The company was going well but then in 1901 RW and Eadie made a disastrous decision. They decided to go into car manufacture. Their first car was simply an engine clamped between two bicycles, named a Quadricyle. They were surprisingly robust, one survived a trip to Scotland and back.
One day R W Smith was driving past the Stag at Redhill, Stratford-upon-Avon, when his quadrycle overturned. He nearly lost his arm. However, as soon as he was out of hospital he was tinkering about with cars again. The bicycles were doing so well that they had moved into a new site off Hewell Road, leaving cars only at Givry Works with the new name of Enfield Autocar. It is said that all kinds of strange shapes emerged through the Givry gates. However, while the bicycles boomed, the cars went from disaster to disaster. It was not until 1906 that they were able to make a reliable, smart little vehicle with a short delivery time.

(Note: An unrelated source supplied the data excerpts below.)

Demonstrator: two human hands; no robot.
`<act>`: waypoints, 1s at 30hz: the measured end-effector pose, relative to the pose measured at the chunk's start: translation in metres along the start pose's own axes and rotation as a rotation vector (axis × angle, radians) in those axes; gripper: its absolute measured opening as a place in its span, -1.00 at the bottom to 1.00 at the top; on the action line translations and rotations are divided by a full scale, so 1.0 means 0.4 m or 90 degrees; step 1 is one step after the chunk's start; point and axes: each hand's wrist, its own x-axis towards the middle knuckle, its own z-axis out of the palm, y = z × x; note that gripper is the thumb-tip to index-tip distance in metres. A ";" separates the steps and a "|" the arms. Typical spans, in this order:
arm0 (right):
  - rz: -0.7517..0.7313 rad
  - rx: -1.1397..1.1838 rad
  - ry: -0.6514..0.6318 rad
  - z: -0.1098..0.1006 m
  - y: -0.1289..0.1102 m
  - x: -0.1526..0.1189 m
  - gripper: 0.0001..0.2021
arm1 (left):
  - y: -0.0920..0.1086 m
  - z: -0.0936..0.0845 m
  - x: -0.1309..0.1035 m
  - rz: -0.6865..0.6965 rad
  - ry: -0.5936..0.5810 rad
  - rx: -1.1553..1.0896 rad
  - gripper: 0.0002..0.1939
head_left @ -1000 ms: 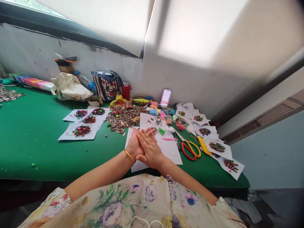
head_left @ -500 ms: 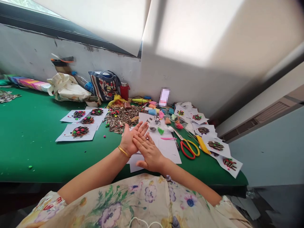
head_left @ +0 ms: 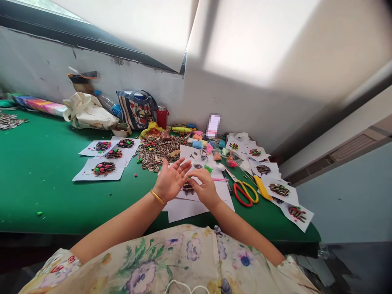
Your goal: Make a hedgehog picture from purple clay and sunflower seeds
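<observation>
My left hand (head_left: 172,179) is palm up with its fingers spread, a gold bangle at the wrist. Beside its fingertips, my right hand (head_left: 202,185) has thumb and forefinger brought together; whatever lies between them is too small to make out. Under both hands is white paper (head_left: 187,209) bearing a dark seed shape (head_left: 188,186), partly hidden by my right hand. Behind them spreads a heap of striped seeds (head_left: 159,150). A green clay piece (head_left: 208,168) and a pink tool (head_left: 219,179) lie just beyond my right hand.
Red-and-yellow scissors (head_left: 245,192) and a yellow cutter (head_left: 262,188) lie to the right, near cards with seed figures (head_left: 278,189). More decorated cards (head_left: 102,168) are on the left. Bags (head_left: 137,110) and a red bottle (head_left: 161,117) stand along the wall.
My right hand has lifted off my left palm, moved slightly right and drawn its thumb and forefinger together. The seed shape on the paper now shows between the hands.
</observation>
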 end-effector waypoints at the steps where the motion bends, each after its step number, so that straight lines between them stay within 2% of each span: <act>1: 0.030 -0.001 0.020 -0.006 0.013 -0.002 -0.88 | 0.003 -0.017 0.005 0.058 0.005 0.064 -0.35; 4: 0.105 -0.019 0.014 -0.016 0.055 -0.018 -0.81 | 0.013 -0.078 0.011 0.256 0.036 0.406 -0.56; 6: 0.113 -0.033 -0.010 -0.014 0.071 -0.032 -0.83 | 0.015 -0.118 0.006 0.340 0.001 0.680 -0.65; 8: 0.099 -0.056 -0.034 -0.007 0.075 -0.043 -0.86 | 0.012 -0.147 -0.006 0.372 -0.084 0.857 -0.66; 11: 0.087 -0.091 -0.055 0.003 0.066 -0.051 -0.86 | 0.000 -0.164 -0.025 0.372 -0.171 1.007 -0.67; 14: 0.103 -0.116 -0.055 0.009 0.059 -0.054 -0.88 | -0.012 -0.162 -0.034 0.371 -0.199 1.093 -0.75; 22: 0.102 -0.193 -0.028 0.016 0.062 -0.061 -0.91 | -0.042 -0.156 -0.024 0.388 -0.146 1.176 -0.80; 25: 0.107 -0.191 -0.025 0.015 0.068 -0.061 -0.91 | -0.053 -0.152 -0.022 0.398 -0.131 1.194 -0.84; 30: 0.115 -0.153 -0.013 0.009 0.078 -0.060 -0.92 | -0.061 -0.146 -0.018 0.414 -0.150 1.234 -0.89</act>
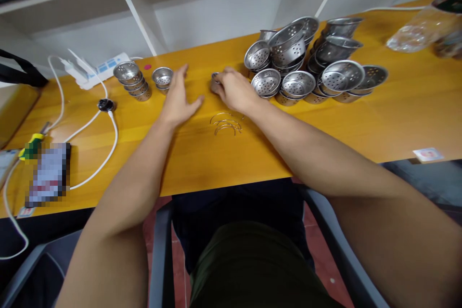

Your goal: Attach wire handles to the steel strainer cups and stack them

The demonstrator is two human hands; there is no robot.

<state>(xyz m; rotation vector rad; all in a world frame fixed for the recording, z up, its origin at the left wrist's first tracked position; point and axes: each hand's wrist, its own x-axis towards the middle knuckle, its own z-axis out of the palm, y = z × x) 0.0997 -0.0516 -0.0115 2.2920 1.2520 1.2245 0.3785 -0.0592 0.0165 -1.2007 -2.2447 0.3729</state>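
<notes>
My left hand [179, 98] is open, thumb and fingers spread, just right of a small perforated metal cup [162, 77]. Whether it touches that cup I cannot tell. Fingers of my right hand [234, 89] are closed on a small metal cup [215, 84], mostly hidden behind them, at the table's middle. Several thin curved wires [225, 125] lie on the wood between my forearms. Left of the single cup stands a short stack of perforated cups [133, 79]. To the right of my right hand, larger perforated metal cups [299, 84] are piled in leaning stacks.
A white power strip [104, 71] with cables lies at the back left. Nearer me are a blurred-out flat device [50, 175] and a green-yellow screwdriver [33, 146]. A clear plastic bottle [415, 31] lies far right. White shelving [224, 5] rises behind the yellow table [216, 163].
</notes>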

In 1907 they made a loss of £19,264. Albert Eadie said that if the shareholders would raise £8,000, he would match it out of his own pocket, but they refused. Enfield Autocar came to an end and were sold to to Alldays and Onions in Sparkbrook, Birmingham. The Enfield Autocar workers were devastated. One of the Engineers choked as he was recorded saying that there were enough finished cars on the Givry drive to cover their debts.
The factory ended in a most spectacular fashion. By 1964, Givry Works was owned by Dunlops who stored spent tyres there. One of the caretakers liked a hot lunch so at midday he would take an old tyre up to the top floor, spread it out, put his little stove in the centre and heat his lunch. Unfortunately, one day he went to sleep. When the fire brigade arrived they discovered that all the water pipes in Redditch were (what they described as) Victorian and very narrow, and totally impossible to carry enough water to put out a fire. They had to get water from Redditch. The blaze was seen three miles away.